Alison Parker and Adam Ward were shot to death last week in Roanoke, Va. Soon thereafter, suspect Vester Flanagan shot himself as police closed in.

You know all about it. All about it, including Flanagan’s checkered work history and his catalogue of grievances toward his ex-employer and white racists and homophobes. You even know his erstwhile professional name, Bryce Williams. Why do you know those things? Surely not because of the violence itself. A gun murder in the United States has all the novelty of a departure from Roanoke-Blacksburg Airport.

It isn’t the body count that got your attention, either. Three dead -- it sickens me to say -- has lost any measure of newsworthiness. Aurora, Co: 12 dead. Virginia Tech: 32 dead. Sandy Hook: 26 dead. Ft. Hood: 13 dead. Columbine HS: 13 dead. Vester Flanagan, former local newsman, well knew that a double murder is no path to prime time.

Unless it were somehow to influence public policy. Ha ha. As if.



None of the hundreds of thousands of gun murders and suicides over the past 30 years, including the slaughter of moviegoers, high-school kids and Connecticut first-graders, has emboldened cowardly legislators to fight the metastatic evil that is the NRA. There is no single event -- nor endlessly mounting collection of tragedies -- capable of weakening the gun lobby’s stranglehold. 

So, no. It’s not that. 

You personally know about Alison and Adam for one reason and one reason alone: it happened live on TV, like disgraced Pennsylvania pol Budd Dwyer’s 1987 suicide, like O.J. Simpson’s slow-speed chase -- hell, like Janet Jackson’s wardrobe malfunction.  

It is possible, I suppose, that because the victims were white TV journalists, the item might have been number four in a wire-service roundup of the day’s notable murders. Or not. But like Caitlin Jenner’s transformation and Paris Hilton’s sex romp, the episode was caught on video and suddenly it was not a mere commonplace crime or anonymous tragedy, but a must-see reality show.

The lip service of condolence has been duly rendered, the boilerplate pieties -- our "thoughts and prayers" -- duly expressed.
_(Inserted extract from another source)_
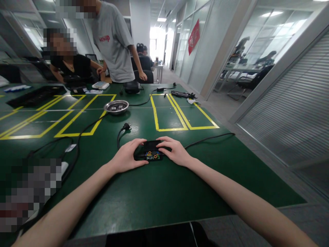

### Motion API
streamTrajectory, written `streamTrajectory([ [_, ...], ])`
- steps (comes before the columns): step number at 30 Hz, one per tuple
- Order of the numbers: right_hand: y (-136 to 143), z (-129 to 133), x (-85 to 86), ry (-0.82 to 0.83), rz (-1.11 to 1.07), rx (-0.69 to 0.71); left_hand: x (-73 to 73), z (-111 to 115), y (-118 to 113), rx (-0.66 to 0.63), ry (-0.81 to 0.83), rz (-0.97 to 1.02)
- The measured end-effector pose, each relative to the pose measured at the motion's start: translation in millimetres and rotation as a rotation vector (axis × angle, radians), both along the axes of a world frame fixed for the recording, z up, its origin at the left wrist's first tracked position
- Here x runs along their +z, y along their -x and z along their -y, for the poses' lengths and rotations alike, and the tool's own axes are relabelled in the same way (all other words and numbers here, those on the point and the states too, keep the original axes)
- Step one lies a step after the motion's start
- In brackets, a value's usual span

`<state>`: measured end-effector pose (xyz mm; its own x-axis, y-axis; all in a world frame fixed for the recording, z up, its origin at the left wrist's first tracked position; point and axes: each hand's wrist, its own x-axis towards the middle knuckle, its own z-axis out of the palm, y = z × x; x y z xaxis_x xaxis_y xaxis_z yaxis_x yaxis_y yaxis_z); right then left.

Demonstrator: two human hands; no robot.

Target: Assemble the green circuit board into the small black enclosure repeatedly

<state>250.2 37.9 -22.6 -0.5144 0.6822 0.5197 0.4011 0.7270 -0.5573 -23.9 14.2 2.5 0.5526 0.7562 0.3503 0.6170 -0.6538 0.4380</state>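
Note:
A small black case (151, 144) lies on the green table, with a circuit board (153, 155) showing copper-coloured coils at its near side. My left hand (128, 155) grips the case from the left, its thumb at the near edge and its fingers at the far edge. From the right, my right hand (175, 151) has its fingers on the case's right side and far edge. Black cables run from the case's two sides, partly hidden by my hands. A black plug (125, 127) stands just beyond my left hand.
On the green table (154, 199), a metal bowl (116, 107) holds small parts. Yellow tape outlines mark its far half. A black tray (37, 96) lies far left, black tools (183, 94) far right. Two people are across the table.

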Motion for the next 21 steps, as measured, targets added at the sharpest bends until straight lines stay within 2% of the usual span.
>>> streamTrajectory([
  [5, 1.9, 0.0, -0.8, 0.086, -0.106, 0.012, 0.4, 1.4, -1.2, -0.037, 0.002, 0.014],
  [11, 2.4, 2.6, 4.4, 0.058, -0.048, 0.084, 0.3, -0.3, -2.1, -0.067, -0.005, -0.030],
  [18, 0.7, 3.5, 5.9, 0.242, -0.161, 0.144, 0.0, 0.9, -3.4, -0.074, 0.001, -0.013],
  [21, -1.8, 3.3, 7.8, 0.269, -0.194, 0.201, -0.7, 0.7, -3.4, -0.100, -0.001, -0.016],
])
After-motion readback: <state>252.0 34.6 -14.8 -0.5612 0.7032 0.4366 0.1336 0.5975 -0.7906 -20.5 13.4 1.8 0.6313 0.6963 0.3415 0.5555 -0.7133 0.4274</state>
But as long as we’re talking about life and death here, let’s be real: how many times did you watch the video?

Come on, viral Roanoke is no more about tragedy than it is about news. It’s about the frisson of being an eyewitness, and the social-media fueled orgy of voyeurism. YouTube is rich with sudden-death videos, of course, racking up so many millions of views that they’re sponsored by advertisers. Thank you, Michelob Ultra, for “Business Woman Killed Instantly by Skidding Out of Control Car.” Thank you, Stella Artois, for “Man Killed Instantly.”

Unsurprisingly, there’s a whole Web site for this fare. is equal parts horrifying gore and porn -- which is to say, 100% porn.

But Roanoke wasn’t just your garden variety macabre spectacle. It was the apotheosis of post-modern media. Because in addition to live TV and endless replays, there was to follow that second video, recorded by the shooter from his own point of view. Now there is a way to get to a Top 50 market. All of them, in fact, all at once. Just as the shooter knew it would.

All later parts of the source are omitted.